> [Work instruction]:
Print, in exact form, the lines below from the one containing "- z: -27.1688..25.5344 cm" through the one containing "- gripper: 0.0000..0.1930", and omit all others.

> [Source information]:
------------------------------------------------

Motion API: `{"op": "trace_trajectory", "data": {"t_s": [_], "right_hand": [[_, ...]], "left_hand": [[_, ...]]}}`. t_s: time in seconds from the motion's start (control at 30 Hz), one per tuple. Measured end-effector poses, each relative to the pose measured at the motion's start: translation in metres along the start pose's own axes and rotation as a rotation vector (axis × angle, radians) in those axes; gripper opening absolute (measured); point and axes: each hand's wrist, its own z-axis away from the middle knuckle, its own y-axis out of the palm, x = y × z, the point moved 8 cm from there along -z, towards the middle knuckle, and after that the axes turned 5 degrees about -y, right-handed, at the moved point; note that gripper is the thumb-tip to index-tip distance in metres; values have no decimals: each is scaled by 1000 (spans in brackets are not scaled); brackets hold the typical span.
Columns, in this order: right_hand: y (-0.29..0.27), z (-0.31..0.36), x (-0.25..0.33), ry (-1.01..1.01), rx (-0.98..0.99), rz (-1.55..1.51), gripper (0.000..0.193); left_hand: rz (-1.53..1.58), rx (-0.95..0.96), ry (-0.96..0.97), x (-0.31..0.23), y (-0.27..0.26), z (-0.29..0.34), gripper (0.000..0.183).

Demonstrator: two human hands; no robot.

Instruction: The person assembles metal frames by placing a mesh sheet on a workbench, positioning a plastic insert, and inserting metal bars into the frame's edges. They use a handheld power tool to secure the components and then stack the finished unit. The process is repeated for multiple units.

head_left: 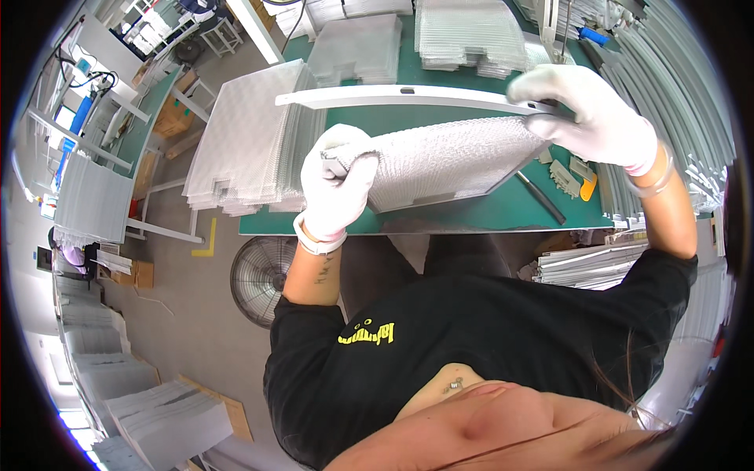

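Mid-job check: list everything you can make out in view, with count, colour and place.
mesh panel: one, silver-grey, raised between both hands
slotted strip: one, white, above the panel
worktable: one, green, beneath the hands
mesh panel stacks: at least three, whitish, table's left and back
black-handled tool: one, table's front right
small metal pieces: several, grey, beside that tool
curved piece: one, orange-yellow, beside them
round fan: one, grey, floor below table
floor marking: one, yellow, floor at left
stool: one, whitish, upper left
Far clutter: too small to count
left hand: one, white-gloved, gripping the panel's left end
right hand: one, white-gloved, at the strip's right end
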Motion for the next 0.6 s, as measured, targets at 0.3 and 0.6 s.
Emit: {"op": "trace_trajectory", "data": {"t_s": [0.3,0.6], "right_hand": [[0,29,-34,112,-487,-499,25],[45,100,-67,273,-766,-721,51]], "left_hand": [[105,-42,58,6,3,2,15],[103,-42,110,5,0,4,17]]}}
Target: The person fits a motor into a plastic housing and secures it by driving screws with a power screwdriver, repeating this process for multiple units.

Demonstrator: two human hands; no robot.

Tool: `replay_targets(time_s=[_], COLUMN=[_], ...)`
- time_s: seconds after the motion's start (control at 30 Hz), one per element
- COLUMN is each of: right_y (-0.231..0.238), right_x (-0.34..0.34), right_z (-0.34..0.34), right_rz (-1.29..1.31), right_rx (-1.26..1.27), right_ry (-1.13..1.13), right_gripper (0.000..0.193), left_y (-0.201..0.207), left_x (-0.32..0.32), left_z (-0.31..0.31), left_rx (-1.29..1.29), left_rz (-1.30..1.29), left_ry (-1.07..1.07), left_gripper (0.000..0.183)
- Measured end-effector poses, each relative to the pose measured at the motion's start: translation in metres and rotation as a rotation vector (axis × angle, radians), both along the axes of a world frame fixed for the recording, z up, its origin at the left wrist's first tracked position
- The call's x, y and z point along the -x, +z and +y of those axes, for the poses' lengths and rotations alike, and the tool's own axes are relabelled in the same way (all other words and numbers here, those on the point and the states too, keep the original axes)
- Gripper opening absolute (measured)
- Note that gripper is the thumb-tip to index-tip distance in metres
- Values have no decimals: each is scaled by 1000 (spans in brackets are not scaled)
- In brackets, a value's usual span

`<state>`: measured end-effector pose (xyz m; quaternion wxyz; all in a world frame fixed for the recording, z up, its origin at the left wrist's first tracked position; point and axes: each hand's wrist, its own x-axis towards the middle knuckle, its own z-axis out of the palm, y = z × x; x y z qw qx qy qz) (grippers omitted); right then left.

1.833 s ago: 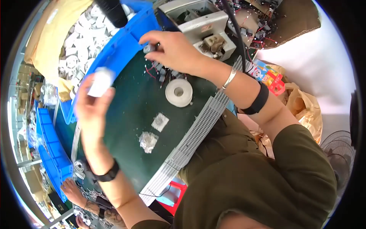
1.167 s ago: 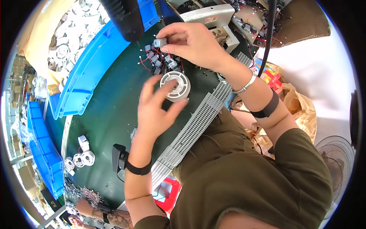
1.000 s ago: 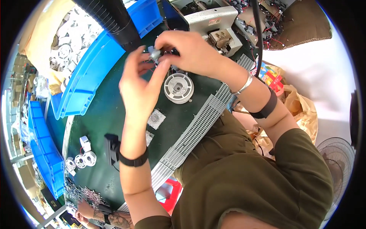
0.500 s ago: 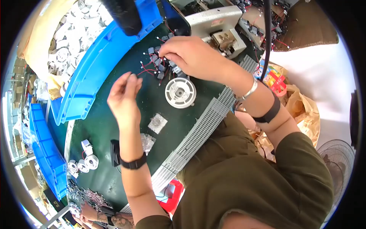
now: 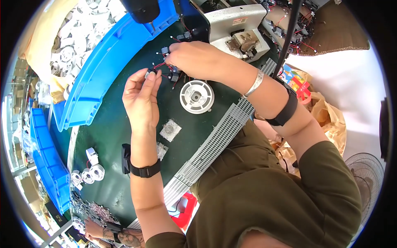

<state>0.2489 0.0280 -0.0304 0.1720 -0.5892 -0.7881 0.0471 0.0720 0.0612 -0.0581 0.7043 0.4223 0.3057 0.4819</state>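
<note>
Between its thumb and fingers, my left hand (image 5: 142, 97) pinches a small black wired part (image 5: 151, 72), largely covered by the fingertips. My right hand (image 5: 192, 60) is over a pile of small grey and black blocks with red wires (image 5: 174, 77). Its fingers are curled together at the pile's edge, and what they hold, if anything, is hidden. Just below the right hand, a round white plastic housing (image 5: 197, 96) with a ring of slots lies on the green table. A small whitish square pad (image 5: 170, 130) lies nearer to me.
A blue bin (image 5: 89, 89) of white plastic parts stands at the far left. A metal press-like machine (image 5: 237, 25) is at the back. A perforated grey strip (image 5: 206, 159) runs along the near edge. White round parts (image 5: 96, 172) and a co-worker's tattooed arm (image 5: 128, 237) are lower left.
My left hand has moved up toward the pile and now shows the small black part in its pinch. My right hand has shifted slightly left and down. The view has shifted slightly.
</note>
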Motion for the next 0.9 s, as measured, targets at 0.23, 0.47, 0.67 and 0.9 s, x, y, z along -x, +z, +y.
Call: replay_targets(time_s=[0.23, 0.47, 0.67, 0.9], right_y=[3, -2, -3, 28], right_x=[-2, -4, -6, 2], right_z=[3, 9, 7, -38], right_rz=[64, 8, 51, 317], right_rx=[48, 54, 9, -459], right_ry=[12, 2, -20, -126], right_gripper=[9, 11, 11, 14], left_y=[-2, 8, 27, 37], left_x=[-5, 10, 25, 36], left_z=[9, 10, 15, -11], left_rx=[19, 70, 7, 144], left_rz=[20, 106, 690, -209], left_ry=[21, -49, -54, -145], left_gripper=[19, 18, 21, 23])
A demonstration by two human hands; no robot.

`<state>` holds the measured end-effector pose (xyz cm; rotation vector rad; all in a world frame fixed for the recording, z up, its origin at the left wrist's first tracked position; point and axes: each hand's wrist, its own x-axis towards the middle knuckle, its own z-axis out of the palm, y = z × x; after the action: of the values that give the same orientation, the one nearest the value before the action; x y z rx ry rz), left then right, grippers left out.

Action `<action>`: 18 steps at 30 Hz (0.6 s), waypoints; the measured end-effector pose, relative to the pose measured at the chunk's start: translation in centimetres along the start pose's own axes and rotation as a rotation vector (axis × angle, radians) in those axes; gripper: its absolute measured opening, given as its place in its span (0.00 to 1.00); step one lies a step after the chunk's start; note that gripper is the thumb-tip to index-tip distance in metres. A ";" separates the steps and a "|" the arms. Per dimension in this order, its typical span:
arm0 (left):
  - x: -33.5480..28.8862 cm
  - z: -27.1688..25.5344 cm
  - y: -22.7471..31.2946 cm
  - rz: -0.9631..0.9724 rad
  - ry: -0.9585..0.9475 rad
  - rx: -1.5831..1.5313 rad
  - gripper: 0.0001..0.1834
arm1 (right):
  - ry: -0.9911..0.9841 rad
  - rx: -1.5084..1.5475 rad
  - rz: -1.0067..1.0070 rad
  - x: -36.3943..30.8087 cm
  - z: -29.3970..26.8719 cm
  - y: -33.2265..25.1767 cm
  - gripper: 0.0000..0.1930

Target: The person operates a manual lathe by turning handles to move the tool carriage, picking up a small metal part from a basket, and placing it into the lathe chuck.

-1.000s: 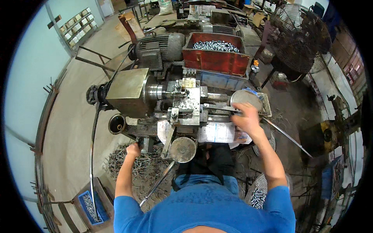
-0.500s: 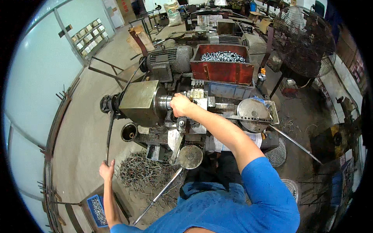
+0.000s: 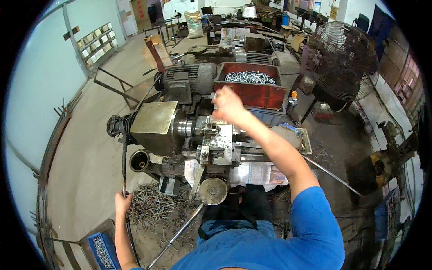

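My left hand (image 3: 122, 202) is closed round a long dark rod (image 3: 124, 168) that hangs from the left end of a lathe-like machine. My right hand (image 3: 227, 104) is raised over the machine's far side, just short of a red bin (image 3: 252, 95). Its fingers are bent together and slightly blurred; a small pale-grey bit shows at the fingertips, too unclear to name. Below and left of that hand are the shiny spindle nose (image 3: 184, 128) and the boxy headstock (image 3: 154, 118). The tool slide (image 3: 218, 143) sits to the right of the spindle.
Small shiny metal parts (image 3: 250, 78) fill the red bin. A large fan (image 3: 344, 60) stands at the right. Metal shavings (image 3: 153, 204) cover the floor by my left arm, near a blue tray of parts (image 3: 102, 252). A round-ended lever (image 3: 213, 191) juts toward me.
My right hand has left the spindle and moved up and right toward the red bin. The tool slide now shows beneath it. My left hand stays on the rod; the view has shifted slightly.
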<state>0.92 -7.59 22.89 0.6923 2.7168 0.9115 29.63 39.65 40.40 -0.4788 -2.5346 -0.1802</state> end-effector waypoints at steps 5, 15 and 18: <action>-0.3 0.0 1.2 0.034 -0.068 -0.226 0.13 | 0.193 0.115 0.164 -3.1 -2.8 1.4 0.33; 0.6 -2.7 -2.8 -0.155 -0.301 -0.537 0.17 | -0.131 0.223 0.835 -39.7 -7.2 2.2 0.23; 5.9 -3.4 -7.0 -0.126 -0.422 -0.550 0.17 | -0.150 -0.201 1.230 -55.6 -11.1 1.7 0.21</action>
<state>-7.85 -11.38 21.17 0.5154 1.9891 1.2403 79.48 22.12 19.72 -2.0280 -1.9054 0.0781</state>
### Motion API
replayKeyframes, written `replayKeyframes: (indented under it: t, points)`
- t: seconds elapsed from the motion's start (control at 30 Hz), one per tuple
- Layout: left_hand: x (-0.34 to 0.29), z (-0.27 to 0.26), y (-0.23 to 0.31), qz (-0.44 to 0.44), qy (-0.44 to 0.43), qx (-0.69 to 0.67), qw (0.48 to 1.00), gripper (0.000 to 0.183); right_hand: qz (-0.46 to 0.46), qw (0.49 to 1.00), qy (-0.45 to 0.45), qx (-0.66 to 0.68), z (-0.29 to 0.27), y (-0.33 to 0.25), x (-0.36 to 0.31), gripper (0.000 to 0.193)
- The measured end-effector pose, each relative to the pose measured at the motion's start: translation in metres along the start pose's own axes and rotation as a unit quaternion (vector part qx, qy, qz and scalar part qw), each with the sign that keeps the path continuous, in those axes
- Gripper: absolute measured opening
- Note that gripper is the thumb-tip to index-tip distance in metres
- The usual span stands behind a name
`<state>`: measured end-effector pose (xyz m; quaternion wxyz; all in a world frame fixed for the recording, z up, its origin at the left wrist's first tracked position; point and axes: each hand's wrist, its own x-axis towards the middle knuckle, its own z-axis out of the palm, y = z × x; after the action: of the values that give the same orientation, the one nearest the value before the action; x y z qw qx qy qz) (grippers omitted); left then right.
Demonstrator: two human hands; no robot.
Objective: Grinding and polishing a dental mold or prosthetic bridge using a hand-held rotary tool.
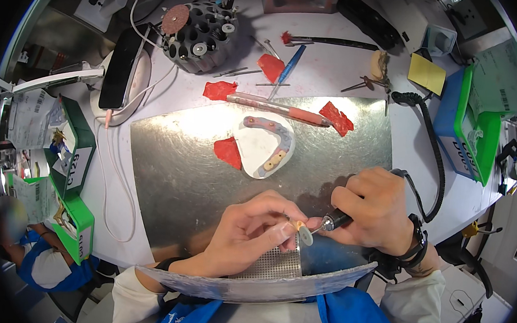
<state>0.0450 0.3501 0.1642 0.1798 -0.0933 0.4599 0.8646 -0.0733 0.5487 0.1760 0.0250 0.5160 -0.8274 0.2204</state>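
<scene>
Tooth piece (296, 225) pinched over metal sheet (179, 167), white bench (339, 64), cluttered workshop

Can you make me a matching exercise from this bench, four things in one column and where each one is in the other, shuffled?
Things:
1. dental cast
2. rotary handpiece
3. bur holder
4. yellow notepad

Places:
A. far right of the bench, beside the blue tray
B. middle of the metal sheet
C. gripped in the right hand
D. far side of the bench, beside the phone

Pairs: 1-B, 2-C, 3-D, 4-A
</scene>
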Motion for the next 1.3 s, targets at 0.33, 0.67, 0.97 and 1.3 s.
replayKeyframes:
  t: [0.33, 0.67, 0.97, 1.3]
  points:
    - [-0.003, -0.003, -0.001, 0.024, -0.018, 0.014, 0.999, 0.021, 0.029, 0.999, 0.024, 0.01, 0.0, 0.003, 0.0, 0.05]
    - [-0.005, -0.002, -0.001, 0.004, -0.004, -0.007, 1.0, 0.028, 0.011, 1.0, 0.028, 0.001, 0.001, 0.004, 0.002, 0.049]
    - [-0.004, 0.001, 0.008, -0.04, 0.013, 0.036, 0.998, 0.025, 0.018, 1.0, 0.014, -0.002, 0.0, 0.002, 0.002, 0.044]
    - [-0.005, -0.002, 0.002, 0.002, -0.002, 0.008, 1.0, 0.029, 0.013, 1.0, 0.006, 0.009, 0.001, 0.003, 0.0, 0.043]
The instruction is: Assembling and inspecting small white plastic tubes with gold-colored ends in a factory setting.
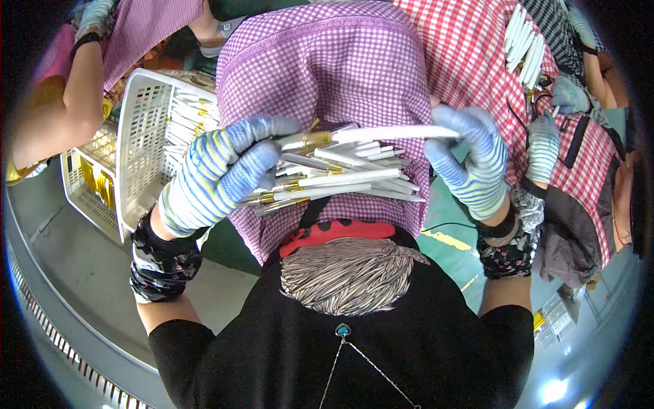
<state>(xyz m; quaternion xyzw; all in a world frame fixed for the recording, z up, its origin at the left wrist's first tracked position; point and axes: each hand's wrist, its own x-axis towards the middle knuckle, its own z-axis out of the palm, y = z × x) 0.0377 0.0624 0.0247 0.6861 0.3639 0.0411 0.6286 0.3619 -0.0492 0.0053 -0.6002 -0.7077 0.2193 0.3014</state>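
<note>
My left hand (221,170), in a blue-and-yellow striped knit glove, is closed on the gold-banded end of a slim white-handled paintbrush (388,134). The brush lies level across in front of me. At its other end, the thumb and fingers of my right hand (471,160), gloved alike, pinch the handle's tip. Just below the held brush, a loose pile of similar white brushes (351,178) rests in my lap on a purple checked cloth (320,68). Most of their gold bands point left. My left glove hides the held brush's left tip.
To my left stands a white slotted crate (141,146) filled with more brushes, beside a second crate (88,194). A co-worker's arm (78,102) is beyond them. At right, another person's gloved hands (543,146) work near a red checked cloth (463,54) bearing white brushes (524,44).
</note>
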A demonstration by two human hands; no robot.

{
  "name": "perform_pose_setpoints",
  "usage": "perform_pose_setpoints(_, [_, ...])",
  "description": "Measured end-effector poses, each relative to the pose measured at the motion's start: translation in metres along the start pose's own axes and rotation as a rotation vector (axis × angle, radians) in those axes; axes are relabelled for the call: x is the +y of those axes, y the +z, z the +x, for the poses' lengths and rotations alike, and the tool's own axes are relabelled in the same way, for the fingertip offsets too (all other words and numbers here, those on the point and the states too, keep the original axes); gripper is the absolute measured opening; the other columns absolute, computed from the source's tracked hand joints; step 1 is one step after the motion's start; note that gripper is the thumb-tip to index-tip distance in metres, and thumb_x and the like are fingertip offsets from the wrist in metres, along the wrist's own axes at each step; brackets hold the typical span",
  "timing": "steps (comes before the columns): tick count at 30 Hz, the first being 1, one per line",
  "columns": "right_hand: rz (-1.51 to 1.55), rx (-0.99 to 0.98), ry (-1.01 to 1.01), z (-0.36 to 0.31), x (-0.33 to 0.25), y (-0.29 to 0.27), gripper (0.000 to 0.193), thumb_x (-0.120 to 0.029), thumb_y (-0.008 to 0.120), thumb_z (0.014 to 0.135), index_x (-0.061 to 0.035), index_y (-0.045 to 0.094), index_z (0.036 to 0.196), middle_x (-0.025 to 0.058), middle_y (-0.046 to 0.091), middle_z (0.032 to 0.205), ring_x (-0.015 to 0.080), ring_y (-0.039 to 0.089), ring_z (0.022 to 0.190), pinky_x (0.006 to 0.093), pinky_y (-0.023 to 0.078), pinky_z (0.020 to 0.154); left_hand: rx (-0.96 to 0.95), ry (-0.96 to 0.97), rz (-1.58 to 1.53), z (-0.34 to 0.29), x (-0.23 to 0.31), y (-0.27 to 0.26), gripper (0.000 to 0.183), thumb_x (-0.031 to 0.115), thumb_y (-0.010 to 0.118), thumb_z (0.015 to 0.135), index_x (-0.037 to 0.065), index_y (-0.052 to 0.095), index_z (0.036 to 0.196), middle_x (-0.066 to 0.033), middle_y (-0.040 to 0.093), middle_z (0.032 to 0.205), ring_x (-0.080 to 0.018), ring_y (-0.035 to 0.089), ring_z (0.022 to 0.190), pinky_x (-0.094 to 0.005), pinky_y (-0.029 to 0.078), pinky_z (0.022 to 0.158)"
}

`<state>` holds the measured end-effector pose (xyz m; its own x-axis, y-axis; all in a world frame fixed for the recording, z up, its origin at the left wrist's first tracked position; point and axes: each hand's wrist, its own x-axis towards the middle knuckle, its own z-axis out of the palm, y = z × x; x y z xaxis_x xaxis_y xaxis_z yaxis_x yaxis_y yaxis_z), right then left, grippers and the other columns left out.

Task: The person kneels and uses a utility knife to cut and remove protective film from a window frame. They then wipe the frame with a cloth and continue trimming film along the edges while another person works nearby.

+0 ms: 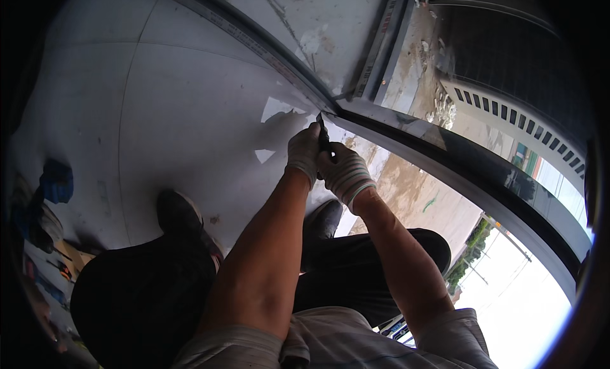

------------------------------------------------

> [Answer to this task]:
  - z: -27.1688..25.5344 cm
  - y: -22.7471..31.2946 cm
  - rz: -0.9631..0.9724 rad
  - ry: -0.9585..0.9475 rad
  - rx: -1.5831..1.5313 rad
  - gripper: 0.0001..0.1834
arm1 (right):
  - ry: -0.9911..0.9841 rad
  - rx: -1.5084..1.5475 rad
  - rz: -1.0067..1.0070 rad
  - x: -36.3943..30.8087 cm
  - z: -29.3970..26.8719 cm
  - y: -33.2265..25.1767 cm
  - gripper: 0.0000..0.1930

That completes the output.